PORT PIECES: Abstract Ink landscape, Ella Johnston

I’ve been recently working on a series of abstract ink works for a new book from Dunlin Press.

The book, PORT, is an anthology looking at the subject of ports. The publication essentially explores places where ‘here’ contacts ‘there’; where known and unknown meet; where perceptions of possible experience are expanded. It features essays, interviews, stories and poetry – I’m very excited to be working on it.

PORT PIECES: Abstract Ink landscape, Indian ink on Arches watercolour paper, Ella Johnston

I thought long and hard about this project. I wanted something that reflected the character of such places. Because these locations by their nature are scenes of transition, movement and trade, I needed to convey their shape-shifting essence.
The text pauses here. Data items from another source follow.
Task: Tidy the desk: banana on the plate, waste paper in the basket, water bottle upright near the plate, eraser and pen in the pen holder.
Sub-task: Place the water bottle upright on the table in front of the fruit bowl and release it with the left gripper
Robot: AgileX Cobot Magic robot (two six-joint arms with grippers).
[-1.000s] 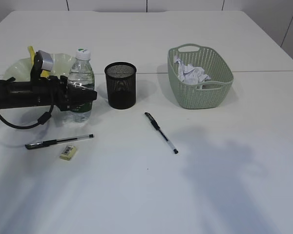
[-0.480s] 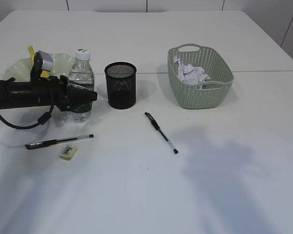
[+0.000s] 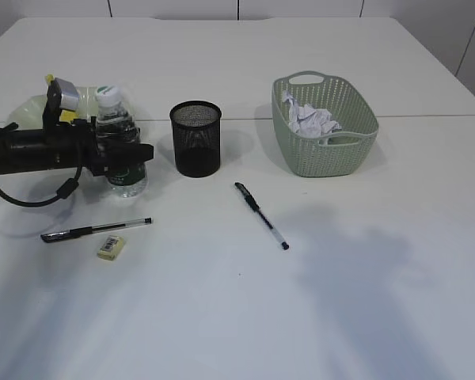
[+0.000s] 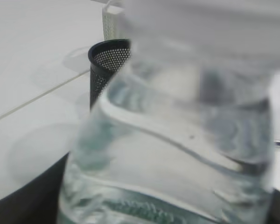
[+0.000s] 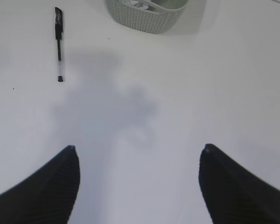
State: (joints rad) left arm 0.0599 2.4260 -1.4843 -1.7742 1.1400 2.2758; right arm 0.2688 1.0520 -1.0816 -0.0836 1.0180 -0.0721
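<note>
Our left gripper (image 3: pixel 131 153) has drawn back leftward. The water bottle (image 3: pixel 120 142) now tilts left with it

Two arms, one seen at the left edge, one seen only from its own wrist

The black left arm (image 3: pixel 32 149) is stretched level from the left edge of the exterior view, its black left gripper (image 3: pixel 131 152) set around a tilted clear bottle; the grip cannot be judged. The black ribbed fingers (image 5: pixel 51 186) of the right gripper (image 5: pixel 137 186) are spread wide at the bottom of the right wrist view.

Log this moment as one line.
left gripper at tilted water bottle | right gripper open, empty | waste paper in basket | two pens, eraser on desk
</note>
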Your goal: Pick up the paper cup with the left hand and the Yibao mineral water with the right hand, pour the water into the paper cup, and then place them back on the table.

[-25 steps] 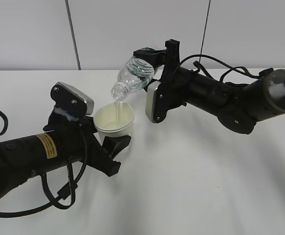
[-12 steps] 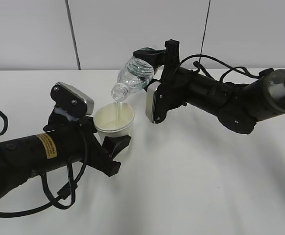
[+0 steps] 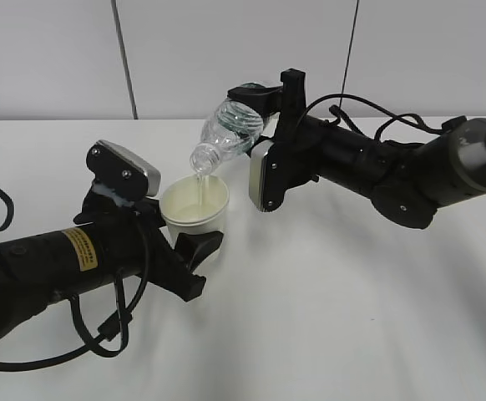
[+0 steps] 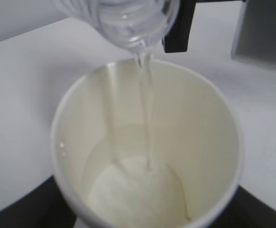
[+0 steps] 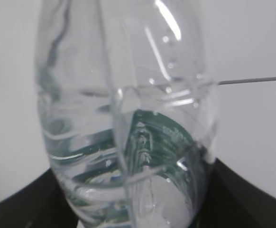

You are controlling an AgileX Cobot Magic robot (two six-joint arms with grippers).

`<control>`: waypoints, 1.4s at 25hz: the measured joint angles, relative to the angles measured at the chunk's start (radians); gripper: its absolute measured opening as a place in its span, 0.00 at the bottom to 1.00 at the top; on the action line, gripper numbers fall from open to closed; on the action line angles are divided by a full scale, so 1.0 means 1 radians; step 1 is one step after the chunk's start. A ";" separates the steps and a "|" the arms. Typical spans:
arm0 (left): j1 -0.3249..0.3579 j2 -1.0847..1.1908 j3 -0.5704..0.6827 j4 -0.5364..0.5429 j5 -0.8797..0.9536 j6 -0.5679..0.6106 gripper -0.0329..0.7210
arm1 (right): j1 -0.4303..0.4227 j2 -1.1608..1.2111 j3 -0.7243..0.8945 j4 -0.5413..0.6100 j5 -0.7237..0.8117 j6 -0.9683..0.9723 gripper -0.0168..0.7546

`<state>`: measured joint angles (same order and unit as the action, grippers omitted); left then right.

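My left gripper (image 3: 194, 251) is shut on the cream paper cup (image 3: 194, 205) and holds it upright. The cup fills the left wrist view (image 4: 195, 123), with water pooled at its bottom. My right gripper (image 3: 264, 104) is shut on the Yibao mineral water bottle (image 3: 226, 129), tilted neck-down over the cup. A thin stream of water (image 4: 145, 109) runs from the bottle's open neck (image 4: 138, 28) into the cup. The right wrist view shows the clear ribbed bottle (image 5: 128, 118) with its green label close up. The jaw tips are hidden behind the cup and the bottle.
The white table (image 3: 351, 317) stretches to the right and front of both arms. A black cable (image 3: 101, 334) loops under the left arm. A grey wall (image 3: 59, 58) stands behind the table.
The arms, cup and bottle hold the same pose. The water keeps running into the cup.
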<state>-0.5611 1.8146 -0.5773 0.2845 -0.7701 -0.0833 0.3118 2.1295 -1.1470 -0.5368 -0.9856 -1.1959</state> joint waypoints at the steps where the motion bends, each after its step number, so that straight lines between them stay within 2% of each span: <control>1: 0.000 0.000 0.000 0.000 0.000 0.000 0.63 | 0.000 0.000 0.000 0.000 0.006 -0.002 0.62; 23: 0.000 0.000 0.000 0.002 0.000 0.000 0.63 | 0.000 0.000 0.000 0.000 0.012 -0.006 0.62; 35: 0.000 0.000 0.000 0.002 0.000 0.000 0.63 | 0.023 0.000 0.000 0.000 0.008 0.310 0.62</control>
<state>-0.5611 1.8146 -0.5773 0.2860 -0.7697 -0.0833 0.3345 2.1295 -1.1470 -0.5372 -0.9777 -0.8863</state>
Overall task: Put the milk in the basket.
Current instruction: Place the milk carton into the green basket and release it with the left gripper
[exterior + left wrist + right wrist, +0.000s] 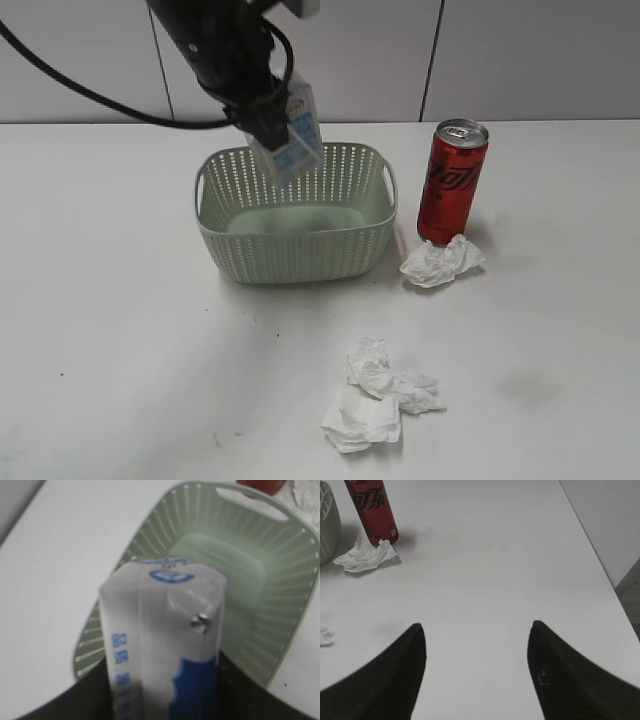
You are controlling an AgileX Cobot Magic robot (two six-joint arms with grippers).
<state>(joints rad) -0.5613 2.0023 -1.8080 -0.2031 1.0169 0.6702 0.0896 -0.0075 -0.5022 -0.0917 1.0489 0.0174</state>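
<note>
- Nearest the exterior camera we find a heap of crumpled tissue (375,405) lying toward the near edge of the worktop (110,330), well clear of anything the task touches.
- Largest of the things we care about is the basket (296,240), sitting mid-table toward the far edge, its open mouth up and its floor bare as far as we can see.
- Next in size is the left gripper (268,135), coming down from the far-left side; its jaws are clamped on the milk (295,140), which hangs in the air over the basket's far-left rim.
- We read the carton's long axis as tilted, lower end leaning toward the basket's middle; in the left wrist view the milk (165,645) points out from the jaws with the basket (295,610) floor straight beyond its tip.
- So the relation we judge the next move to turn on: the carton is above and just inside the far wall, not yet below the rim, and the drop line falls into the opening.
- Our right gripper (477,670) idles with jaws spread wide and nothing between them, over bare table toward the right edge, much farther from the basket.
- A red can (452,180) stands right of the basket with a second tissue wad (442,262) at its foot; both look out of the way.
</note>
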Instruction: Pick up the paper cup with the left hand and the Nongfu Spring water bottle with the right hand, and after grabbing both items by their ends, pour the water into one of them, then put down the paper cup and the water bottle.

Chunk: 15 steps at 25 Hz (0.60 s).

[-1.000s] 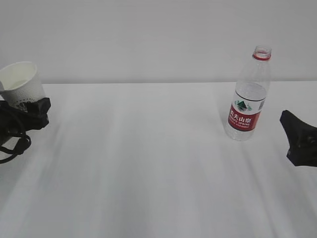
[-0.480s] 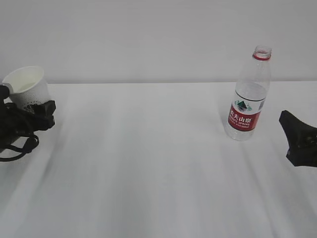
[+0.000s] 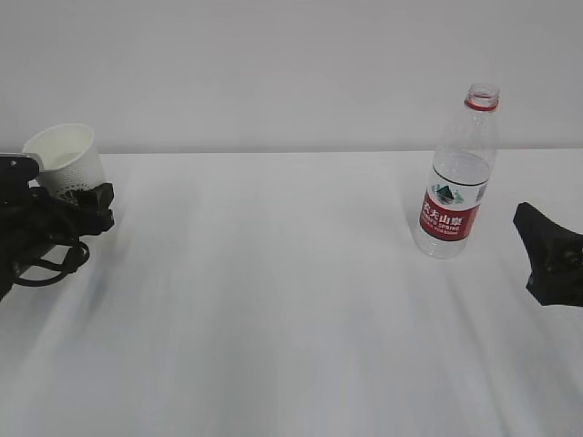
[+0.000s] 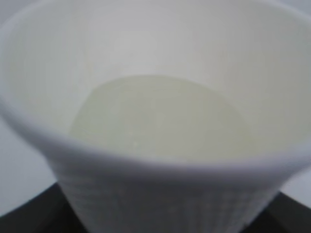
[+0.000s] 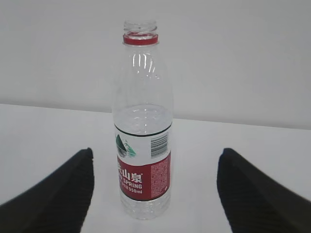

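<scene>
The paper cup (image 3: 62, 157) is white with a cream inside and hangs tilted above the table's far left. My left gripper (image 3: 71, 198) is shut on its lower end. In the left wrist view the paper cup (image 4: 160, 111) fills the frame, and I cannot tell whether it holds water. The Nongfu Spring water bottle (image 3: 457, 177) stands upright and uncapped at the right, with clear water (image 5: 143, 119) up to about its label's top. My right gripper (image 3: 547, 259) waits open to the right of it. In the right wrist view the bottle (image 5: 143, 145) stands ahead, framed between the two black fingers (image 5: 58, 194), which do not touch it.
The white table (image 3: 273, 300) runs to a plain white wall (image 3: 273, 64) behind. A black cable loop (image 3: 50, 264) hangs under my left arm.
My left gripper has carried the paper cup to the right, toward the table's middle. The right gripper and the bottle have not moved.
</scene>
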Tool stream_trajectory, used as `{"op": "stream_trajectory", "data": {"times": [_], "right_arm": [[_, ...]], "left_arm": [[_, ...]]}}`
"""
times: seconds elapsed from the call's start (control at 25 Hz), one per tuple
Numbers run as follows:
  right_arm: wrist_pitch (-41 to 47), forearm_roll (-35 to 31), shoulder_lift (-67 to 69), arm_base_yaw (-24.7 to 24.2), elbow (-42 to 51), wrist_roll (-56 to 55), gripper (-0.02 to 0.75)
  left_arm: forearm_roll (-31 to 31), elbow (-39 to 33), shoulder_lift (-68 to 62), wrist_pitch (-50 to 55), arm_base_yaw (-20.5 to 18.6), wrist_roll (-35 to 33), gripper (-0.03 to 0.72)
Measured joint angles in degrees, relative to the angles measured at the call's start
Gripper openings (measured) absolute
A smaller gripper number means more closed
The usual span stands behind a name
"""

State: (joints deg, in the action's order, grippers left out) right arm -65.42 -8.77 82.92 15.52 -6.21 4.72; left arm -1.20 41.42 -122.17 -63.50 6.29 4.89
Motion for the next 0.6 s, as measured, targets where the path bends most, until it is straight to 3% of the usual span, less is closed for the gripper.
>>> {"op": "stream_trajectory", "data": {"times": [0.6], "right_arm": [[0.0, 0.0, 0.0, 0.0, 0.0, 0.0, 0.593]], "left_arm": [[0.4, 5.9, -6.8, -0.4, 0.0, -0.1, 0.524]]}}
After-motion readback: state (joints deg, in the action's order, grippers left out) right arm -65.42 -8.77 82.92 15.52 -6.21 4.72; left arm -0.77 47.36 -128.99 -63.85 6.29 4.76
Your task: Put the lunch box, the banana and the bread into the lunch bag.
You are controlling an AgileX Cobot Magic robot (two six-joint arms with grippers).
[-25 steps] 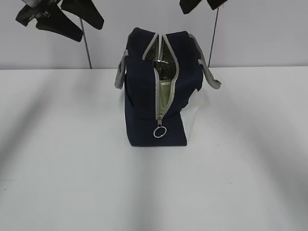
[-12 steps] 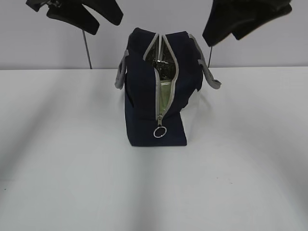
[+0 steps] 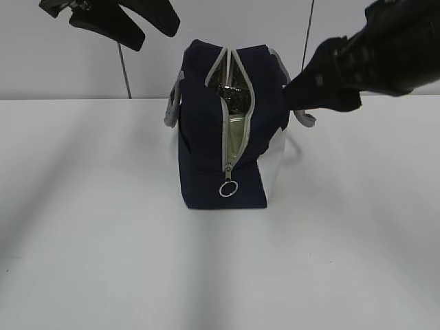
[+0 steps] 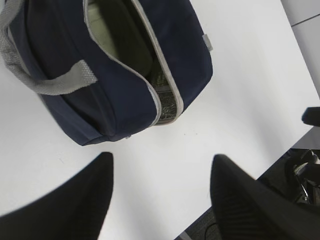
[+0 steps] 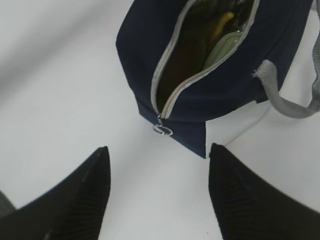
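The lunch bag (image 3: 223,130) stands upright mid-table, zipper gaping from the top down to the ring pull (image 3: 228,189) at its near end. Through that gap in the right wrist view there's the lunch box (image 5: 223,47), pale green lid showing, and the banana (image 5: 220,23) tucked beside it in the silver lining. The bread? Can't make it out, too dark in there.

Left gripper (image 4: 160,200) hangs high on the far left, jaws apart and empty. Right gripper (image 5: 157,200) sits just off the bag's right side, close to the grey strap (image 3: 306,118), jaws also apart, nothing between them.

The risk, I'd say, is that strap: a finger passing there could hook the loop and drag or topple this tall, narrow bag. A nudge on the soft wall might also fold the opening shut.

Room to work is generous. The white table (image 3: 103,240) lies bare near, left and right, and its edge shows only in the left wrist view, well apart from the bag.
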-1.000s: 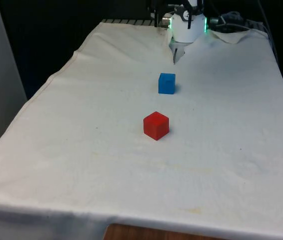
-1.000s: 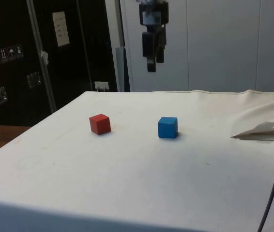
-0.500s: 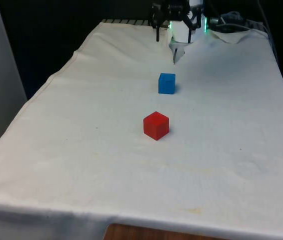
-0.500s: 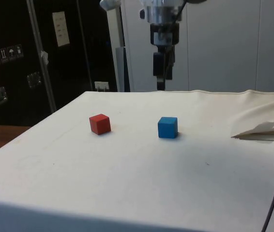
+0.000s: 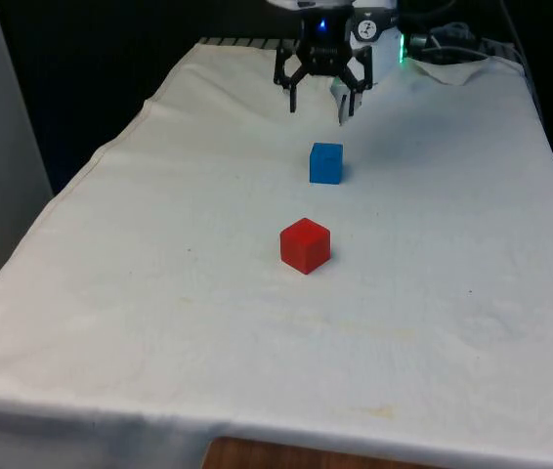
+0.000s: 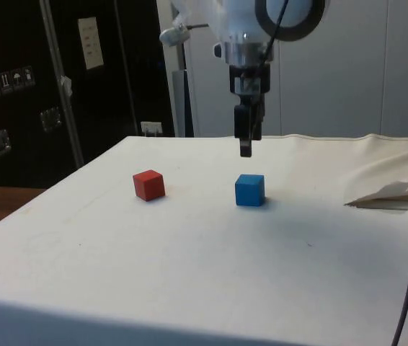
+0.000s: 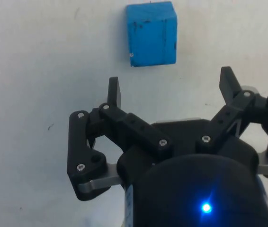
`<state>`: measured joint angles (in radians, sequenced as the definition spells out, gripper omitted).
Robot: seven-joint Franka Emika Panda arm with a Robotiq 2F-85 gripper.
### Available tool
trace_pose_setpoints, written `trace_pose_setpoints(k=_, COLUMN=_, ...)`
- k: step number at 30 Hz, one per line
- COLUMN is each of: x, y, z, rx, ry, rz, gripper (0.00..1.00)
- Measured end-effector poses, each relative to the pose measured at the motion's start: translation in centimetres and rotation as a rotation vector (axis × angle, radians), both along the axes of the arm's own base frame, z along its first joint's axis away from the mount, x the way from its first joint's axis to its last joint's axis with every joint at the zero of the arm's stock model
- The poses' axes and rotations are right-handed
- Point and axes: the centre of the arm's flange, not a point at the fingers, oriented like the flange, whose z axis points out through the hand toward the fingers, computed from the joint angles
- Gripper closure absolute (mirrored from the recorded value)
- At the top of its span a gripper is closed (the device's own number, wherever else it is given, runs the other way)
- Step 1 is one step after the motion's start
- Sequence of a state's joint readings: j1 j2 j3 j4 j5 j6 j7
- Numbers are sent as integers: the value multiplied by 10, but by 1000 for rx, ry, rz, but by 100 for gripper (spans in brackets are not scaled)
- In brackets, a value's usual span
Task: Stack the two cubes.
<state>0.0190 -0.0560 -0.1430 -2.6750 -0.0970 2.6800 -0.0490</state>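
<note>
Above the desk (image 5: pixel 159 293), my tool (image 5: pixel 322 106) hangs with its fingers spread wide, gripping nothing. Just past it sits the blue cube (image 5: pixel 325 163), with the red cube (image 5: pixel 305 244) near that, apart from it.

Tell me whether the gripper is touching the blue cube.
Apart. In the side view the gripper hangs above the blue cube, with bare background between them.

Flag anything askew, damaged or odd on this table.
Nothing stands out. The blue cube and red cube sit flat and apart on the white cloth; the open claw hangs above the cloth.
</note>
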Motion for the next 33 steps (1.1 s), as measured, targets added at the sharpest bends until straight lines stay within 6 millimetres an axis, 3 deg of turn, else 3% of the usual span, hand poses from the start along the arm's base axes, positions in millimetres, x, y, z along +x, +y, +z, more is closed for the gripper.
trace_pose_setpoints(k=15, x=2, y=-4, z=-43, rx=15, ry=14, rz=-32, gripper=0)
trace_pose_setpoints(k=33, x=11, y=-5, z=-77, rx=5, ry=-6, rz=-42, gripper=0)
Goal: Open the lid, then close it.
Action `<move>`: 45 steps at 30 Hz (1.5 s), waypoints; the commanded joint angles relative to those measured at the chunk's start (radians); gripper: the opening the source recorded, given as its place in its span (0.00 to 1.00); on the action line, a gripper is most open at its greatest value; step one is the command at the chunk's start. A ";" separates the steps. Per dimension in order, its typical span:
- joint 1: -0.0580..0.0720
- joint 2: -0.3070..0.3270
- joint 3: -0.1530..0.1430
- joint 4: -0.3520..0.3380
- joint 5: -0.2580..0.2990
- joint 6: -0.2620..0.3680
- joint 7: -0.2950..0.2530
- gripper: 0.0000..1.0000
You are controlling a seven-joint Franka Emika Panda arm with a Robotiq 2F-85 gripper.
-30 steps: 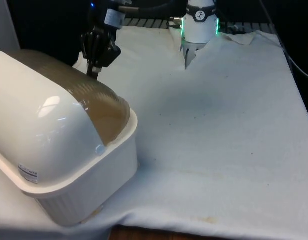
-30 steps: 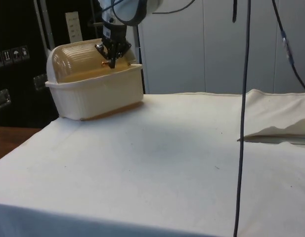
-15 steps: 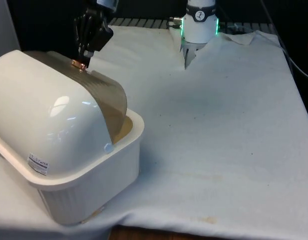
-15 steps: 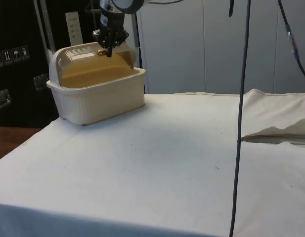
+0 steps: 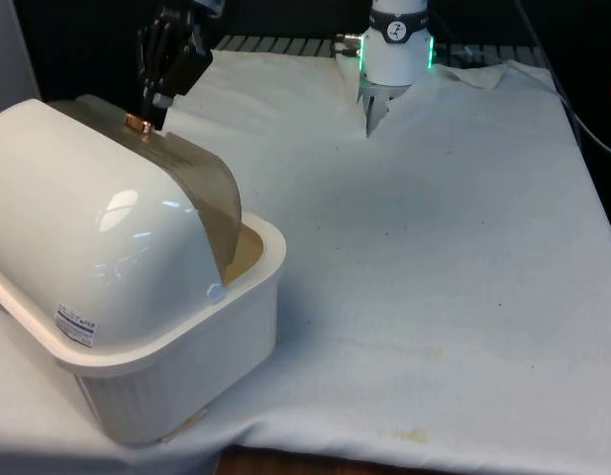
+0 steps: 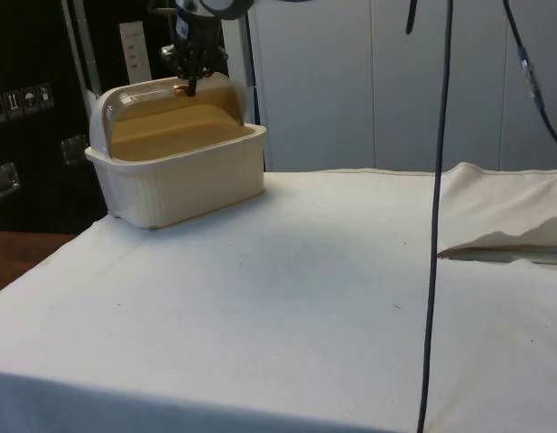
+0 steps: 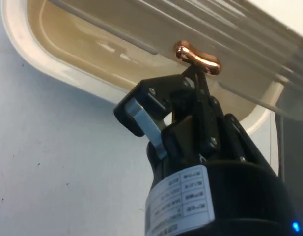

I pondered the medium and colours I was going to use for the pieces. I needed movement, flow and immediacy so I stuck with inks, my current tool of choice.

PORT PIECES: Abstract Ink landscape, Indian ink on Arches watercolour paper, Ella Johnston
So I approached these compositions as palimpsests; each quick application of ink acting as layers of stories, activities and histories coming together. I played with colour initially but settled on black and white arrangements as I felt they were starker and more visceral.
PORT PIECES: Abstract Ink landscape, Indian ink on sumi rice paper, Ella Johnston
I also experimented with the surfaces I applied my abstract ink works on. My paper selection is an integral part of every original piece. So I mixed it up a bit, using sumi rice paper, Arches smooth hot-pressed and textured cold pressed Arches watercolour paper. Every surface produced very different results as each paper type absorbs the ink washes, marks and strokes completely differently.

PORT PIECES: Abstract Ink landscape, Indian ink on Arches watercolour paper, Ella Johnston

The abstract ink works will be featured as book illustrations, with a selection being printed as limited edition fine art prints and postcards as a companion to the publication. The book is being launched in the autumn and I’ll be sure you keep you updated on its progress here.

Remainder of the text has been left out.